There is a long way to go. Globally, unsafe water sources and poor sanitation accounted for 1.2 million and 756,000 deaths, respectively, in 2019. In low-income countries, unsafe water sources account for 4.6% of all deaths, while unsafe sanitation accounts for 3.4%. Progress is occurring slowly but surely. Globally, the share of the population with access to safely managed water grew from 62% in 2000 to 74% in 2021, and access to sanitation improved from 29% in 2000 to 54% in 2020.
#8. Child mortality
Vulnerable to injury and disproportionately at risk of death from infectious disease and malnutrition, it has taken civilization a long time to figure out how best to keep most children alive. The progress made in reducing child mortality — that is, the share of children who die before their fifth birthday — is unprecedented but little celebrated. During pre-industrial and early industrial history, parents endured global child mortality rates of some 40%, with little distinction between region and class. Families welcomed their babies into the world with both joy and trepidation, with the knowledge that many may not survive to adulthood.
From roughly 1860 to 1920, child mortality fell from more than 40% to roughly 30% globally, after which it began a steady and largely uninterrupted decline. By 1986, the rate was just 9.86%. This decline was not exclusive to high-income countries; it was nearly universal, albeit at different rates from country to country. Between 1950 and 1986, the child mortality rate in Africa and Asia fell from 32% and 25% to 18% and 10%, respectively. By 2019, it fell again to 7% and 2.8%, respectively, while the average global rate in 2021 fell to 3.7%.
#9. Economic growth
In the years between 1820 and 2018, global inflation-adjusted GDP per capita grew at an unprecedented rate, from $1,102 to more than $15,000. That incredible increase in global productivity and prosperity fundamentally changed our planet. Economic growth is the engine of progress and the primary driver of innovation, which improves living standards and boosts overall human flourishing.
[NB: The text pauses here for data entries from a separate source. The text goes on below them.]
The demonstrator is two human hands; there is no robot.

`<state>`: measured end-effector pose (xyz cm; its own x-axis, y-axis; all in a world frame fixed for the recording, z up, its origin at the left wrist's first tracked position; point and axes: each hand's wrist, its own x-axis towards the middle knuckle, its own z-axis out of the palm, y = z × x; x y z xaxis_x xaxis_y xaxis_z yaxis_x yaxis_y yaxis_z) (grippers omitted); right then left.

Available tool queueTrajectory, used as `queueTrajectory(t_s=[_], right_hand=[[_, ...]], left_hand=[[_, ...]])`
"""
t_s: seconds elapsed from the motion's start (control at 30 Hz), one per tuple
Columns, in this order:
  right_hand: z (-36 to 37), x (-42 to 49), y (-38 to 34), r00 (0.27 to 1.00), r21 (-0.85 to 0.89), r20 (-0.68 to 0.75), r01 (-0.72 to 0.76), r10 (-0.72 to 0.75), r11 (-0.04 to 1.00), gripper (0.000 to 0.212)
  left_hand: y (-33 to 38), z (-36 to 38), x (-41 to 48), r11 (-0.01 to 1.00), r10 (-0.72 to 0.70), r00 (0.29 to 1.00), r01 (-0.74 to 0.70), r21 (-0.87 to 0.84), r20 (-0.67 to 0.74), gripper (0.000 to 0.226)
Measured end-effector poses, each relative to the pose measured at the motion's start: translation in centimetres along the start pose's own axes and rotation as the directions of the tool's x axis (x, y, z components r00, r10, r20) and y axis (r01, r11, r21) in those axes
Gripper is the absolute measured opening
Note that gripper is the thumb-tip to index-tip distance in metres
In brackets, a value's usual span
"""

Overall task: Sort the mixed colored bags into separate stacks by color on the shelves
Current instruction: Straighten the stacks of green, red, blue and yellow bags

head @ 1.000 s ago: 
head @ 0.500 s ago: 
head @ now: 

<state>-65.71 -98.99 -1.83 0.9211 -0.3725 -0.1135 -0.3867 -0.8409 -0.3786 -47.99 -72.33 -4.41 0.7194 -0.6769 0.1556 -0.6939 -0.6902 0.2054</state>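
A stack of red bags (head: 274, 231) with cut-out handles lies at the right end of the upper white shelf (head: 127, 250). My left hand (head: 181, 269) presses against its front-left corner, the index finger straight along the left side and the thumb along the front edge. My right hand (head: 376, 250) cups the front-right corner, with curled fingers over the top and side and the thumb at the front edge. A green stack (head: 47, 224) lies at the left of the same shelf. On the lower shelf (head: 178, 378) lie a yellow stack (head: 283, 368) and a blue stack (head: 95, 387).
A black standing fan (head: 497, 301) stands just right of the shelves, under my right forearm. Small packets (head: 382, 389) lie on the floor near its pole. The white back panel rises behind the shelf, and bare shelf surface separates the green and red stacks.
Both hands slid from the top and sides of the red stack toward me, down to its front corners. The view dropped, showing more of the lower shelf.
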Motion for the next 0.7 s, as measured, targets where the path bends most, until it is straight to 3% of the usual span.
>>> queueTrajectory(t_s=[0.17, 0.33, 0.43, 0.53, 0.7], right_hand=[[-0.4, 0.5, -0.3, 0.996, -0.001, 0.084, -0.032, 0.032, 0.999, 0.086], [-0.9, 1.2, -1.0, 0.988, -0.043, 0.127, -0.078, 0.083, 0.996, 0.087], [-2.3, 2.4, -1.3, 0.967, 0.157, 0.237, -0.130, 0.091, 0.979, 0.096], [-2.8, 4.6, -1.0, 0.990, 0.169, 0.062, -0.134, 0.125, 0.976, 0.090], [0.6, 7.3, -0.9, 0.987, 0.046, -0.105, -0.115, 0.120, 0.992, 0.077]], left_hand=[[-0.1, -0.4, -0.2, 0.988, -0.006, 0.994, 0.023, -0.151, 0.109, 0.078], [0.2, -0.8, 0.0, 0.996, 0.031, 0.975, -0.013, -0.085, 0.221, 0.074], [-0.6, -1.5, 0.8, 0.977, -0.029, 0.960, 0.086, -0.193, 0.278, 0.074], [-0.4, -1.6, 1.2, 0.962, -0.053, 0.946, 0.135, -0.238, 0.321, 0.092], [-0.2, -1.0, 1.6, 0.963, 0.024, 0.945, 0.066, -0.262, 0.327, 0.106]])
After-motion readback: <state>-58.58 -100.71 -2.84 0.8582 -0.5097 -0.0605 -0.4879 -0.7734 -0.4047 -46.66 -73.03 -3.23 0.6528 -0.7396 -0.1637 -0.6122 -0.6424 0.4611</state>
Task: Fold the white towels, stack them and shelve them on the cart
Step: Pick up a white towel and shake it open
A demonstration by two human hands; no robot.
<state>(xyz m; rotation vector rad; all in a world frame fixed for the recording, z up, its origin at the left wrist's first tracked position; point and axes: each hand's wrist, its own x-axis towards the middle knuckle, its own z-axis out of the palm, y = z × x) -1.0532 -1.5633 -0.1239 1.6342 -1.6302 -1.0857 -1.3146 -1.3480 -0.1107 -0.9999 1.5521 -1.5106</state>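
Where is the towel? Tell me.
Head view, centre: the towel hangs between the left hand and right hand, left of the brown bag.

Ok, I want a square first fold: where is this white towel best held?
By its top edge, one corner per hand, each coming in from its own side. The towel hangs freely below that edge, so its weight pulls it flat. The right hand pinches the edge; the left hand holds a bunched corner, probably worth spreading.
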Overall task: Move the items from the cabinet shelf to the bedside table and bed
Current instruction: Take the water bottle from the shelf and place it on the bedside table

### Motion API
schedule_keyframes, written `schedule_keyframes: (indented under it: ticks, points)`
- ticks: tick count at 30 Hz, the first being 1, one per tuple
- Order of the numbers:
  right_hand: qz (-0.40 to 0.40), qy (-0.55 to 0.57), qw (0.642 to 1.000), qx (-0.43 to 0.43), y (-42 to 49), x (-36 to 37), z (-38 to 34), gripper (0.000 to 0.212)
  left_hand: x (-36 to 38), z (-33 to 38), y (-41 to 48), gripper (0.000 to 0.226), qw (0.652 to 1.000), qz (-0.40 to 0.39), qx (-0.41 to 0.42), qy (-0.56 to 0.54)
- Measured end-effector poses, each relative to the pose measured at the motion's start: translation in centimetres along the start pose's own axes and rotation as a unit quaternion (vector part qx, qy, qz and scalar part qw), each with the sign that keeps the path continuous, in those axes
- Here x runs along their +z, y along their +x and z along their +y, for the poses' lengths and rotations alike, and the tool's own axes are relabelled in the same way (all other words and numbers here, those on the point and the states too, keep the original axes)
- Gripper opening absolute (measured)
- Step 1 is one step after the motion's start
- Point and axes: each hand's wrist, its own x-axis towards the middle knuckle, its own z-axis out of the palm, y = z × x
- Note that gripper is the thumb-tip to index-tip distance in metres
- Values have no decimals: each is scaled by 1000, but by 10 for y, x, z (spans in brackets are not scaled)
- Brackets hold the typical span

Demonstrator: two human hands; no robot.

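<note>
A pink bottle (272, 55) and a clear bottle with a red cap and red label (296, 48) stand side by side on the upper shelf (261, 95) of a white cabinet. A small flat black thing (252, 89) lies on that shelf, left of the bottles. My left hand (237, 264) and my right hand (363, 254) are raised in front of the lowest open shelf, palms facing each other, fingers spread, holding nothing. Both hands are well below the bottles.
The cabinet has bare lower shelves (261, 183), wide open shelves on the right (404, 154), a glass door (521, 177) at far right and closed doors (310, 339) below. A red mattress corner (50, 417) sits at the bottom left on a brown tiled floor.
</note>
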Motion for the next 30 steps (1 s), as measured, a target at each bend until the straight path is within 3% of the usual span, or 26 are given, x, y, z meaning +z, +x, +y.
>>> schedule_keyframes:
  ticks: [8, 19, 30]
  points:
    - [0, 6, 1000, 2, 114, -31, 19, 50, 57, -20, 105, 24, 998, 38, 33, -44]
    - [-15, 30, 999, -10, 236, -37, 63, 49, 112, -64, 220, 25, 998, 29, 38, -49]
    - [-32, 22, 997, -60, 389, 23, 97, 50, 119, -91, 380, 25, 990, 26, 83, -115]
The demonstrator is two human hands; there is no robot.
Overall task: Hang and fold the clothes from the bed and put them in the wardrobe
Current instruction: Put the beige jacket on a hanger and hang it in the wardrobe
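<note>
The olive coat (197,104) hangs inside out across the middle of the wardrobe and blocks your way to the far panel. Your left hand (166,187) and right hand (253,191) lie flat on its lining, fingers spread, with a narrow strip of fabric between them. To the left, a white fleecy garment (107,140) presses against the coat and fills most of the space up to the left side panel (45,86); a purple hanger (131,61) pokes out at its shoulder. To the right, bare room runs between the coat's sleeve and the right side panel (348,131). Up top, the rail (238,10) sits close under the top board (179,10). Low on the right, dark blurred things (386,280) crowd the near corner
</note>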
Never before has the average person lived a longer life or with higher living standards. Whereas in 1800, just one country, Finland, had a life expectancy of over 40 years and the vast majority of countries had an inflation-adjusted GDP per capita of $500 to $2,000, today, no country anywhere has a life expectancy at birth of under 52 years, and the majority of the global population lives in countries with a GDP per capita of $4,000 to $63,000. Gapminder presents what is perhaps the single most important graph in human history: Increasing wealth leads to increasing life expectancy.